Roger Bastide, professor da Universidade de São Paulo

Maria Isaura Pereira de Queiróz

Roger Bastide (1898-1974) chegou ao Brasil em 1938 para ocupar a cátedra de Sociologia I, no Departamento de Ciências Sociais da Universidade de São Paulo deixada vaga pelo professor Claude Lévi-Strauss; Bastide aqui esteve até 1984, quando partiu definitivamente para a França onde foi lecionar primeiramente na École Pratique des Hautes Etudes, 6e Section, hoje École des Hautes Études en Sciences Socielies; nomeado em seguida para a Universidade de Paris, cátedra de Sociologia, também foi durante mais de dez anos professor no Institut des Hautes Études de l 'Amérique Latine. Seu regresso para a França significou, dizia ele, um terrível aumento de trabalho...

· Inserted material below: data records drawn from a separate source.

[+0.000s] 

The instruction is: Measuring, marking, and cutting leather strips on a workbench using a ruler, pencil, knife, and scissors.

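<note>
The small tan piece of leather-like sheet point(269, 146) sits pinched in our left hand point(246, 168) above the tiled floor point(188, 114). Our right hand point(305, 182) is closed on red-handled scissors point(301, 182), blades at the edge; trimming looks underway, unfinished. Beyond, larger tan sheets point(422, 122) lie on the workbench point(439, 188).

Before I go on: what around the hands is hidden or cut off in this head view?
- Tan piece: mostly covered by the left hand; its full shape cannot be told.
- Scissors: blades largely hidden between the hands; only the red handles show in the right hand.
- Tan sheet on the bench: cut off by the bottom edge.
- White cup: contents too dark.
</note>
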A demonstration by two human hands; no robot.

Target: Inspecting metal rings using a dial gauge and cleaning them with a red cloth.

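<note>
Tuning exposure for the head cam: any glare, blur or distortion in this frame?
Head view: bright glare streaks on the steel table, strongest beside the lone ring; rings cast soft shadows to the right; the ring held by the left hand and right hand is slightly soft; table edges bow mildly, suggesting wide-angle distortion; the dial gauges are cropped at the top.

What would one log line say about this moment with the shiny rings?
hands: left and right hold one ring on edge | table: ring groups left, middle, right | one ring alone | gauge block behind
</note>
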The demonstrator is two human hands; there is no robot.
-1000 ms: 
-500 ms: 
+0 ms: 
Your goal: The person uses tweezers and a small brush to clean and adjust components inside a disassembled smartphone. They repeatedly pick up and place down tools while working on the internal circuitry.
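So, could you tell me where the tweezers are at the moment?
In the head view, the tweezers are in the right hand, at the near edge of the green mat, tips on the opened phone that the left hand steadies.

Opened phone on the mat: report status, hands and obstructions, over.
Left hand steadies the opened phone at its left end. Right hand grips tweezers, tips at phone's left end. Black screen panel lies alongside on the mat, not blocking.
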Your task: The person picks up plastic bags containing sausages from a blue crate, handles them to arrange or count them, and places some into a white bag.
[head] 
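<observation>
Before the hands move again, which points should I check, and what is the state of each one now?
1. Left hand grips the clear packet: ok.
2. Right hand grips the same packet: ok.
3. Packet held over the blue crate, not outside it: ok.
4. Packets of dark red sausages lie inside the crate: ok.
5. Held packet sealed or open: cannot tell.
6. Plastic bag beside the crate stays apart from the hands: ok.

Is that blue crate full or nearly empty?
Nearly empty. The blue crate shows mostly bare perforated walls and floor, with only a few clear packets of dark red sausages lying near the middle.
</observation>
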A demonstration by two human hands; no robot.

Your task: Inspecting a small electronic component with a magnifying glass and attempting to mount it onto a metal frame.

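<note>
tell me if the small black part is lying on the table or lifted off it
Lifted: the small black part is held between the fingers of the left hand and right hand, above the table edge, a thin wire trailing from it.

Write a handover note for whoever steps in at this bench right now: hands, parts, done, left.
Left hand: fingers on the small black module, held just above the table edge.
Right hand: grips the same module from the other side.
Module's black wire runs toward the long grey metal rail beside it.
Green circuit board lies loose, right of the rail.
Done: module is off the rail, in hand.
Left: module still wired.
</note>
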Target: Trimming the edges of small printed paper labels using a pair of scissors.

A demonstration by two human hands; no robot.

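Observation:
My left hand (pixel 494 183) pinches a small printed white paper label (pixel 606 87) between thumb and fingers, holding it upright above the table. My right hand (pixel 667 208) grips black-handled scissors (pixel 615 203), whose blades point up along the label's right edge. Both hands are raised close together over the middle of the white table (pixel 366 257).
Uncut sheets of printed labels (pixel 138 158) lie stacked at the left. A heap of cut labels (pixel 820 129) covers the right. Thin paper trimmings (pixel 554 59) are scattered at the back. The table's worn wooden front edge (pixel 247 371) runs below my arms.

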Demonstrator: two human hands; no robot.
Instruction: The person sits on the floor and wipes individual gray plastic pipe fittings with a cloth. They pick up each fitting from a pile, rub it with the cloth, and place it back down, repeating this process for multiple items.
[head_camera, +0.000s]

Chegou ao Brasil num momento em que a rápida urbanização do país, e principalmente de São Paulo, fazia nascer problemas variados e desenvolvia a olhos vistos outros já existentes; tal situação era propícia à realização de pesquisas de campo. Bastide, porém, não havia ainda efetuado investigações significativas desse tipo, como o demonstram os artigos que publicou de 1921 a 1937 na França; eram análises, reflexões, comentários sobre a produção dos intelectuais franceses, sociólogos ou não, e a vasta bibliografia de seus trabalhos mostra-o plenamente (Bey-Lier, 1977; Dauty, 1978 e 1985); como única exceção, a pesquisa efetuada sobre os migrantes armênios da cidade de Valence, na França (Bastide, 1931). Instalado em São Paulo, continuou a publicar intensamente em jornais e revistas brasileiros artigos e ensaios sobre a produção de autores nacionais; alguns artigos tiveram por base a observação direta de um sociólogo francês sobre a cidade em que viera viver e, como não podia deixar de ser, comparando-a saborosa e... sociologicamente com o que conhecia na França. O primeiro desses artigos data de 1940; mas, antes deste, havia já publicado no país dez outros... (1 1 A qualidade, a quantidade, a variedade dos livros, artigos e resenhas é verdadeiramente extraordinária, segundo mostram as bibliografías existentes: Beylier, 1977, especialmente para o Brasil; Dauty, 1978 e 1985; Trindade, 1985. ). Sua obra constitui, hoje, material inestimável para se conhecer a produção sociológica e antropológica nacionais, assim como o desenvolvimento das letras e das artes.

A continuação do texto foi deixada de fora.